Dowley’s book highlights some of the challenges in depicting broad trends and church prominence in a two-dimensional image. For example, a map showing what expressions of Christianity dominate different regions of the United States can reveal majority denominations but can also mask the diversity of Christian expressions common in a single region or city (146–47). Recognizing that difficulty should not take away from the value of considering such maps, even while one must remember the value of digging deeper into details to grasp the complexity of particular historical questions and situations.
From another angle, attention to the geography of church history also allows people to consider the global nature of the church both today (in its broadest form) and in centuries past (in its developing, stretching, and contracting forms).
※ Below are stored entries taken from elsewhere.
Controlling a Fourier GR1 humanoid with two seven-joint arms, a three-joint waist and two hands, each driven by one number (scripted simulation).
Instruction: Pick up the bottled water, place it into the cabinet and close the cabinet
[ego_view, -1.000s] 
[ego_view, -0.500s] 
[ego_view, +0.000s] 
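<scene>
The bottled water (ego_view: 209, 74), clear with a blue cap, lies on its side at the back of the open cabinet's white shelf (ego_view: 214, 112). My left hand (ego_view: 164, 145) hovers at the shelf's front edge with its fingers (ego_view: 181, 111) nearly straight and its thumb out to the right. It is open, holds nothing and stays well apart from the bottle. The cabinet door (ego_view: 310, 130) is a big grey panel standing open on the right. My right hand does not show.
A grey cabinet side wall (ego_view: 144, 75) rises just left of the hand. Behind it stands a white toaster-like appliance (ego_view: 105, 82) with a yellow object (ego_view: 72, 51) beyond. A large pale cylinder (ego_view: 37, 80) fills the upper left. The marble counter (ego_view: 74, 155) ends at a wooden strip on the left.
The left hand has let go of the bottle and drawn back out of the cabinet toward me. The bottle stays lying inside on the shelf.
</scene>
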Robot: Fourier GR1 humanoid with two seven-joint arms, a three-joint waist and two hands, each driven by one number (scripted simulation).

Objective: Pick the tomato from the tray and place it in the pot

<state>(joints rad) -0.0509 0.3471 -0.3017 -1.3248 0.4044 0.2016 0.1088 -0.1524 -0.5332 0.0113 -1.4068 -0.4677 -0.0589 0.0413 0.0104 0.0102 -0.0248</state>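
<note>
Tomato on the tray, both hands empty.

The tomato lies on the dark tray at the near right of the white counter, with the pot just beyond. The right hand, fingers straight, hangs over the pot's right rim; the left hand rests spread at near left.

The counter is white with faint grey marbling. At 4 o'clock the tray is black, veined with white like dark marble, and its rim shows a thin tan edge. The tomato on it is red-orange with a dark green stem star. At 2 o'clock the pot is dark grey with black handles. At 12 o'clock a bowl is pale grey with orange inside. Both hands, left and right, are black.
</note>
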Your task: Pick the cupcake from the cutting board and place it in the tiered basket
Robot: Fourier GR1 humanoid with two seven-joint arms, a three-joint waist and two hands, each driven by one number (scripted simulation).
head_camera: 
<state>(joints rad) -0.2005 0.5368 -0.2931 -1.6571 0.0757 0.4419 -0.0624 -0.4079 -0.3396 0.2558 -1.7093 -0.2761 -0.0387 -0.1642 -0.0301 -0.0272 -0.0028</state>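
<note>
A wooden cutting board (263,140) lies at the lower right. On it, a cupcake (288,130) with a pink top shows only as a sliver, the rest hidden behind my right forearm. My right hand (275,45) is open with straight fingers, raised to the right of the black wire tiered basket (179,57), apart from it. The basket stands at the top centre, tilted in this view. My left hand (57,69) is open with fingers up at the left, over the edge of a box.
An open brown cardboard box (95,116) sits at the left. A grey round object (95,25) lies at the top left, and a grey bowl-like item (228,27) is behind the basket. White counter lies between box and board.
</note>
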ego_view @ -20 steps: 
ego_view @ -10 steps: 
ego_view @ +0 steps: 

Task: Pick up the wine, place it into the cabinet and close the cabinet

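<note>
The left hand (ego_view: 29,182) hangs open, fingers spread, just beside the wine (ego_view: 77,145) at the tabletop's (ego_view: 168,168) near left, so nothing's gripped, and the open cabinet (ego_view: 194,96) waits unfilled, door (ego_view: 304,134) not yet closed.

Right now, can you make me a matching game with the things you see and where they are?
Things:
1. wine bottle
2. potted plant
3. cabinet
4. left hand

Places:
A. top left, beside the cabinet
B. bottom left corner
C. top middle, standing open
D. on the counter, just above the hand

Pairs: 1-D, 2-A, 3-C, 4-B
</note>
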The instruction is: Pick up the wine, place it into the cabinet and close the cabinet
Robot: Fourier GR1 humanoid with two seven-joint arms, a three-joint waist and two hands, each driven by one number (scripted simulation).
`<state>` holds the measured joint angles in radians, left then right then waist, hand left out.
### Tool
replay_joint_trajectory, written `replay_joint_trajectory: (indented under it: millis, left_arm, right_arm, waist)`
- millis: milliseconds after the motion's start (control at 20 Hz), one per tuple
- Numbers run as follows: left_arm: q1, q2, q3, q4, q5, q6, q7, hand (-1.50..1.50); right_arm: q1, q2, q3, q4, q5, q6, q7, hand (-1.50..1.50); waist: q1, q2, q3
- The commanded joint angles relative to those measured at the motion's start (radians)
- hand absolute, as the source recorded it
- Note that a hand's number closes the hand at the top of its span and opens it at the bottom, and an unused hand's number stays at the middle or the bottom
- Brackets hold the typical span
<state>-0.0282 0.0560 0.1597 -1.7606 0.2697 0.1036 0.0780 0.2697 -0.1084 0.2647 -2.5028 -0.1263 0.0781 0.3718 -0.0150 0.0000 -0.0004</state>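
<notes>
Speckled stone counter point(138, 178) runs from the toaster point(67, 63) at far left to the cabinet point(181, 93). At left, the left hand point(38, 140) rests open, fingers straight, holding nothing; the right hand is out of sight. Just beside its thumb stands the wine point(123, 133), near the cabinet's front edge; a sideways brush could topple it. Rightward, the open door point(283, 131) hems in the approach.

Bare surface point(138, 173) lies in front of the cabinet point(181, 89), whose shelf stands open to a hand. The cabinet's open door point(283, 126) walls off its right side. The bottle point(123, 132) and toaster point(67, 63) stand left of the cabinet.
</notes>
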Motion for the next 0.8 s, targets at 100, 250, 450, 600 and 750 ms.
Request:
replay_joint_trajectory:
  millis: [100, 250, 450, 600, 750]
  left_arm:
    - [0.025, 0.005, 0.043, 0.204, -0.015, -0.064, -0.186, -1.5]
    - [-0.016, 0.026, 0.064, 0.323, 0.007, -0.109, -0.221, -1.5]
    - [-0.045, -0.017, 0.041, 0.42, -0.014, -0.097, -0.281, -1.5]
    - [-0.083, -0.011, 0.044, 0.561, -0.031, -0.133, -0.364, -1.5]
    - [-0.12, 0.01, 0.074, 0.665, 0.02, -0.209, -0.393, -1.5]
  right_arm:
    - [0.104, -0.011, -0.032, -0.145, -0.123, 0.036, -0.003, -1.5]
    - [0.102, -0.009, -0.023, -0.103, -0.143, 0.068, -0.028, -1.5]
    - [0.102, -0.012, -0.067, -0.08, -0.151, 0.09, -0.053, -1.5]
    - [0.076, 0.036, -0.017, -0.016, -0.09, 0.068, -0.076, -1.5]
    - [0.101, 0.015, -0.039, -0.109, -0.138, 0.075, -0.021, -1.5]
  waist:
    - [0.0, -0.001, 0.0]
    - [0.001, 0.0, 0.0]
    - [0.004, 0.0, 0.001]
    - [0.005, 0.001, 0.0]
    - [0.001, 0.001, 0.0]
For example, readers can see how Christianity changed over two centuries by considering a map of Christian communities in AD 100 and a map of the same in AD 300. The latter map especially highlights the church’s presence in the Near East, Eastern and Western Europe, and North Africa. The atlas also introduces readers to the Nestorian church, which spread east as far as China in the seventh century. I appreciated sections treating the Russian church and the medieval missions to the Mongols. And Christianity is shown to develop through missionary efforts in places such as the Philippines, South America, sub-Saharan Africa, India, and Japan.
Considering the geography of church history thus shows that Christianity is dynamic, not static. This reality carries both positive and negative connotations. On the one hand, we can see how the church has grown and expanded to new places over the centuries. On the other hand, we can see how it has declined in places where it once held great influence—whether North Africa in the early church or Western Europe in the late twentieth century.
The story of global church history is often told as a triumphant one. But as the prophets of ancient Israel were wont to do, historians of today should remind us of the dynamic element in Christian existence. The presence of the Christian church in a given region in one era by no means ensures its presence in the future, even as the absence of the Christian church in a given region in one era by no means ensures that it will be kept out in the future.
Thus the Old Testament prophets’ call for vigilance in the current generation and hope in the all-encompassing plan of God for the world is also in order for the modern-day Christian considering the geography of church history. And Tim Dowley’s Atlas of Christian History* provides one helpful resource for visualizing how the church has spread and changed in space and time over the past two millennia.